Let $V$ be a finite-dimensional real vector space (or more generally a Banach space) and let $L(V)$ be the space of continuous linear operators on $V$. The trace is a linear map $\tr:L(V)\to\mathbb{R}$, so $D\tr(x)=\tr$ for every $x\in L(V)$. That answers your first question.

For the third question, we just use the chain rule. Define $p_n:L(V)\to L(V)$ by $p_n(x)=x^n$. You want \begin{align} D(\tr\circ p_n)(x)u &= (D\tr(x^n)\circ Dp_n(x))u \\ &= \tr\left(\sum_{k=0}^{n-1} x^kux^{n-k-1}\right) \\ &= \sum_{k=0}^{n-1}\tr\left(x^kux^{n-k-1}\right) \\ &= n\tr(x^{n-1}u). \end{align}


Lemma (Power rule). Let $E$ be a Banach algebra and let $p_n:E \to E$ be the map defined by $p_n(x)=x^n$. Then $$Dp_n(x)u=\sum_{k=0}^{n-1} x^kux^{n-k-1}.$$ In particular, if $E$ is commutative then $$Dp_n(x)u=nx^{n-1}u,$$ which is just the plain old power rule.

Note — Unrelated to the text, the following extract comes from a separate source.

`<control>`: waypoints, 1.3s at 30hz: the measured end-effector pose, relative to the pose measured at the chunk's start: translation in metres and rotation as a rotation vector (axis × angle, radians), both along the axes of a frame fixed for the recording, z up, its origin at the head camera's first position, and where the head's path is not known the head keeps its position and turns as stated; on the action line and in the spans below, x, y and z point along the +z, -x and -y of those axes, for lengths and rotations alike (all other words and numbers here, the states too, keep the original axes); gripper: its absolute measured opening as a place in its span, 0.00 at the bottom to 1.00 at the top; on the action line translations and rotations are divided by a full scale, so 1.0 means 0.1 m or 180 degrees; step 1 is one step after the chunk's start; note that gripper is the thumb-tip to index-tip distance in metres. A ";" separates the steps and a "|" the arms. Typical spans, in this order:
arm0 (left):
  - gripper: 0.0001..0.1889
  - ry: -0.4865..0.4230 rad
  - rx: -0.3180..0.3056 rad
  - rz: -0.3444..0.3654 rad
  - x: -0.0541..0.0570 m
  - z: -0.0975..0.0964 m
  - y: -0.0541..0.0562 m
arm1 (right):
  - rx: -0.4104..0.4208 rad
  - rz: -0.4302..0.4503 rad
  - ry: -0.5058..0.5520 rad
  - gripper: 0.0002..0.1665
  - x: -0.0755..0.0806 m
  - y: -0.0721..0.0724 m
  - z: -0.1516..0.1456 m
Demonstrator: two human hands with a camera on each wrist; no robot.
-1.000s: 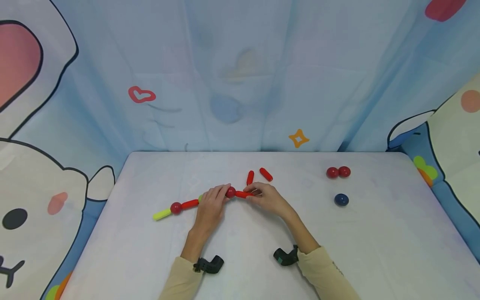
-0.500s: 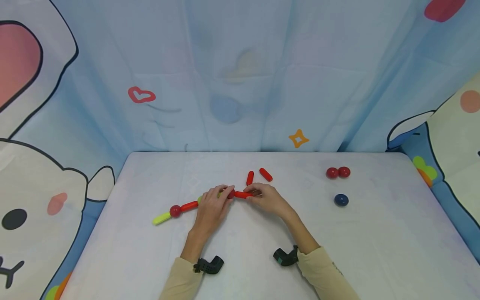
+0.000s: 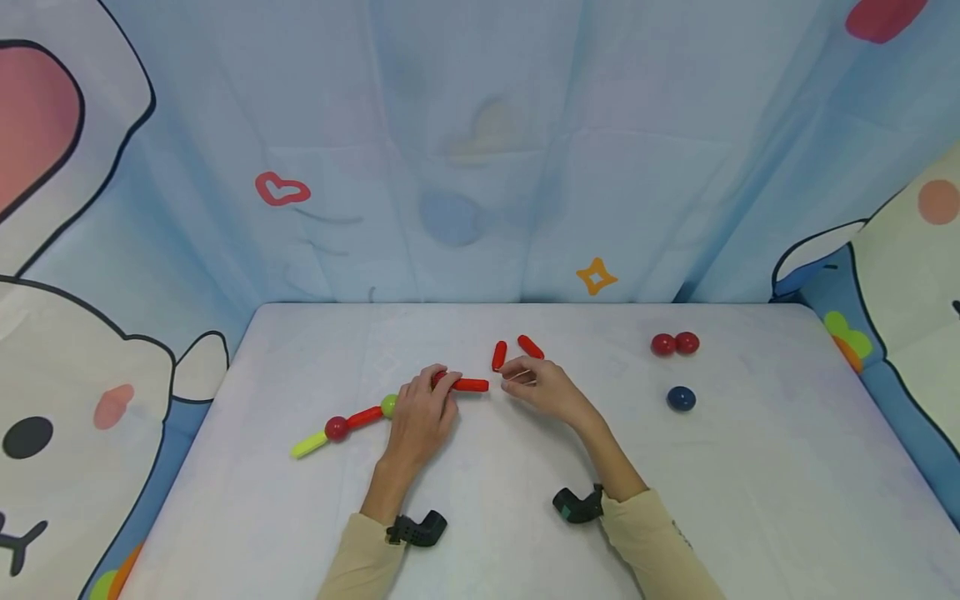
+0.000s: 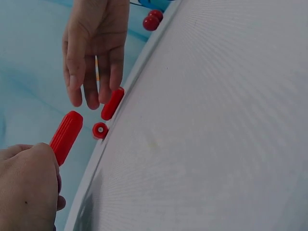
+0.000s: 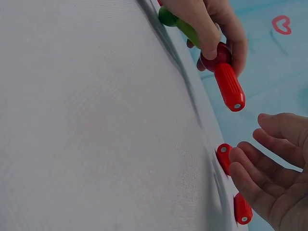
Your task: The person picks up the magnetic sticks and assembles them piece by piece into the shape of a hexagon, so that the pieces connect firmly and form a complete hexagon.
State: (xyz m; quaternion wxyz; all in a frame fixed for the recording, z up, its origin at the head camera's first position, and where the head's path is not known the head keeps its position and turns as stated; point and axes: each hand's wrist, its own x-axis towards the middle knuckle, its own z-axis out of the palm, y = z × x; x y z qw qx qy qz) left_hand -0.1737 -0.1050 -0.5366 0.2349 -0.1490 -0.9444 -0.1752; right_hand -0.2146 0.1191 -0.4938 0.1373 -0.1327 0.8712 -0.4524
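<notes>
A chain of toy rods and balls runs across the table. From the left it shows a yellow-green rod [image 3: 309,445], a red ball [image 3: 337,429], a red rod [image 3: 365,417] and a green ball [image 3: 388,406]. My left hand [image 3: 422,421] covers the middle and pinches a second red ball [image 5: 224,54] near the right end. From that ball a ribbed red end rod [image 3: 472,385] sticks out, with a metal dot in its tip. My right hand [image 3: 547,390] is just right of this tip, apart from it, fingers relaxed and holding nothing.
Two loose red rods, one upright in the head view [image 3: 499,356] and one slanted [image 3: 530,346], lie just beyond my right hand. Farther right are a pair of red balls [image 3: 675,343] and a dark blue ball [image 3: 681,399]. A printed curtain [image 3: 480,233] hangs behind the table.
My right hand has let go of the red end rod and moved right and slightly back. The chain has shifted left in my left hand.
</notes>
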 end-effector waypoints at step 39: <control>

Proof. We use induction on $n$. The case $n=0$ is clear, so suppose the result holds for $n-1$. Since $p_n(x)=xp_{n-1}(x)$, the product rule shows that \begin{align} Dp_n(x)u &= up_{n-1}(x)+xDp_{n-1}(x)u \\ &= ux^{n-1}+x\sum_{k=0}^{n-2}x^kux^{n-k-2} \\ &= \sum_{k=0}^{n-1}x^kux^{n-k-1}. \end{align}